Lalu sepuluh menit kemudian ia telah sampai di depan apartemennya
Ia masuk ke dalam gedung tua itu. Lalu menaiki tangga ke apartemennya di lantai tiga. Pikirannya tidak lebih tenang dari sebelumnya, dan memorinya masih kuat mengingat apa yang telah terjadi di pagi yang gelap itu. Di depan pintu apartemennya, ia merogoh kantung untuk mengambil kunci. Memasukannya, lalu memutarnya. Klik. Ia menggenggam gagang pintu yang berdecit, lalu masuk ke ruangan 4X5 yang gelap.
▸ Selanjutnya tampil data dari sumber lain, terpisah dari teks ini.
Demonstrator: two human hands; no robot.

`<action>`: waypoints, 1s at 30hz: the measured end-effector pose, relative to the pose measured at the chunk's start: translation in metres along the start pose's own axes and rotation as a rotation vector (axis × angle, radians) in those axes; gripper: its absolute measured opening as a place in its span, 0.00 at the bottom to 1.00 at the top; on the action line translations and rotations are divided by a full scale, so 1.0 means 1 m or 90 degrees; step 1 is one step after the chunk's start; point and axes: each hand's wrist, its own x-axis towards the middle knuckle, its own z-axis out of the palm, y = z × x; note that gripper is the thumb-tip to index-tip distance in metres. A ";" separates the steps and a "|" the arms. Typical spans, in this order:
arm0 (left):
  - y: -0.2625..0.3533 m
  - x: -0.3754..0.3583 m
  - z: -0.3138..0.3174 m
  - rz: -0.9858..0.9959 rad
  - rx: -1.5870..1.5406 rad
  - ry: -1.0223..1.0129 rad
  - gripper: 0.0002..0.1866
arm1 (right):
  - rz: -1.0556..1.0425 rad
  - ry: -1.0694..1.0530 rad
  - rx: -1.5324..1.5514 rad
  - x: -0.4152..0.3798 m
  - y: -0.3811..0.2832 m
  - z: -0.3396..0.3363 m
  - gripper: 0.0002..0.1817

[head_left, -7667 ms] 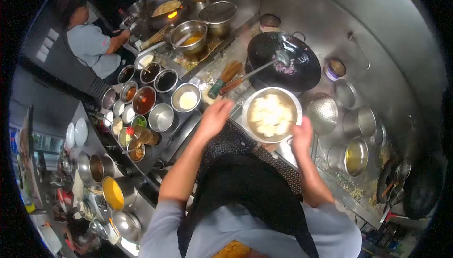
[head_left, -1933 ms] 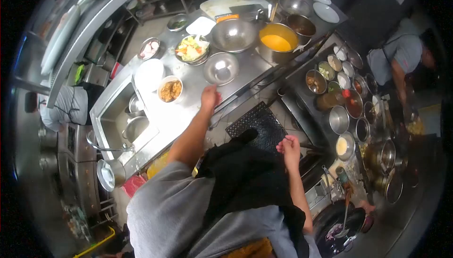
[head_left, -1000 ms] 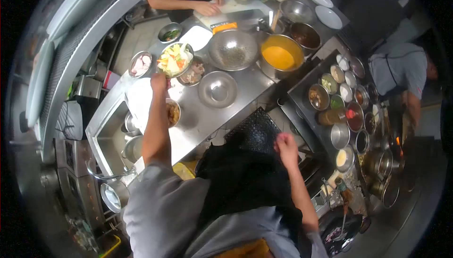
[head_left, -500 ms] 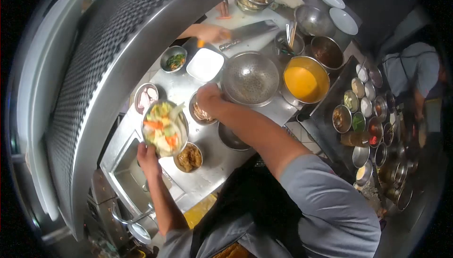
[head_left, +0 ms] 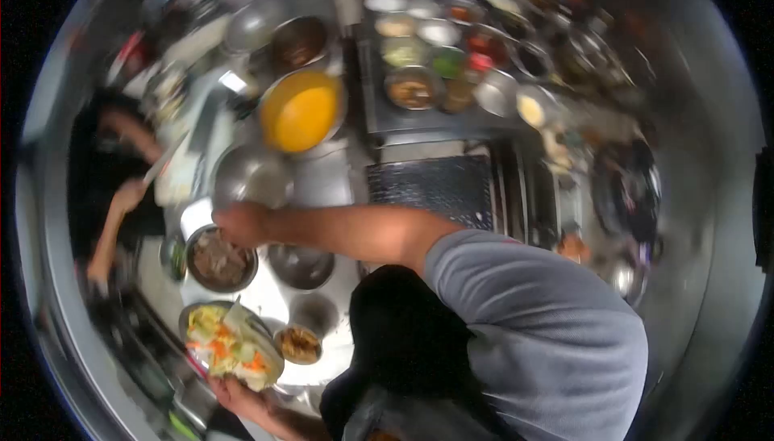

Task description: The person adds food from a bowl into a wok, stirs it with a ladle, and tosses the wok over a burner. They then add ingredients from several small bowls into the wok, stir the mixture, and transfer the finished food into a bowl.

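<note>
My left hand (head_left: 239,395), at the lower left, grips the near rim of a metal bowl of cut vegetables (head_left: 228,343), with pale cabbage and orange carrot pieces. My right hand (head_left: 245,224) reaches across and is closed at the upper right rim of a metal bowl of sliced meat (head_left: 219,261); blur softens its fingers. A bowl of brown fried pieces (head_left: 299,345) stands beside the vegetables. Just right of the meat sits an empty metal bowl (head_left: 301,267). A large metal colander (head_left: 254,176) is beyond my right hand, partly over a white square plate (head_left: 196,214).
A pot of orange liquid (head_left: 301,110) and a dark pot (head_left: 299,41) stand farther back. Several ingredient bowls (head_left: 412,88) fill a counter behind a black grated surface (head_left: 431,191). At left, another person's hands (head_left: 129,196) hold a knife (head_left: 164,160).
The view has swung right, so the counter appears turned. My right hand has shifted to the meat bowl's rim, and that bowl looks larger. My left hand still holds the vegetable bowl.
</note>
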 end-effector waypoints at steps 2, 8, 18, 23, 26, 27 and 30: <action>0.013 0.008 0.007 0.051 0.026 -0.124 0.16 | 0.051 0.088 -0.030 -0.055 0.006 -0.053 0.11; 0.045 -0.006 0.176 0.103 0.178 -0.532 0.13 | 0.457 0.429 0.040 -0.337 0.028 -0.225 0.12; -0.110 -0.314 0.489 0.220 0.210 -1.133 0.14 | 0.887 1.089 -0.288 -0.766 -0.097 -0.229 0.10; -0.227 -0.458 0.564 0.077 0.269 -1.265 0.11 | 0.902 1.310 -0.366 -0.860 -0.139 -0.163 0.10; -0.282 -0.486 0.584 0.026 0.292 -1.284 0.10 | 0.842 1.478 -0.233 -0.877 -0.142 -0.138 0.09; -0.289 -0.486 0.589 0.009 0.301 -1.280 0.11 | 0.853 1.501 -0.236 -0.879 -0.137 -0.137 0.09; -0.303 -0.466 0.613 0.287 0.417 -1.373 0.15 | 0.978 1.398 -0.358 -0.890 -0.130 -0.128 0.08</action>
Ia tekan sakelar lampu, ruangan yang berukuran sedang dengan tembok agak lapuk jelas terlihat. Furnitur-furnitur tua terpampang di setiap sudut ruangan. Ia melepaskan jaket kulit hitamnya, lalu ia pergi ke dapur . Ia mengambil gelas yang ia isi dengan air mineral. Ia duduk di atas kursi kayu sambil menyodorkan gelas ke mulutnya. Tegukannya membuat tenggorokannya lebih basah, tapi tak sedikitpun mambasahi api di aliran darahnya. Menatap kearah jendela apartemennya sambil merogoh kantung jaketnya, lalu menarik sebuah ponsel. Mencari kontak yang sudah lama ia tak cari, lalu menekan tombol hijau di sebelah kiri ponsel. Tuut…tuut…tuut.
“Halo…” sapa suara dari ponsel.
“Halo, Nei. Maaf membangunkan pagi buta begini. Bilang ke Ibu…aku akan pulang.”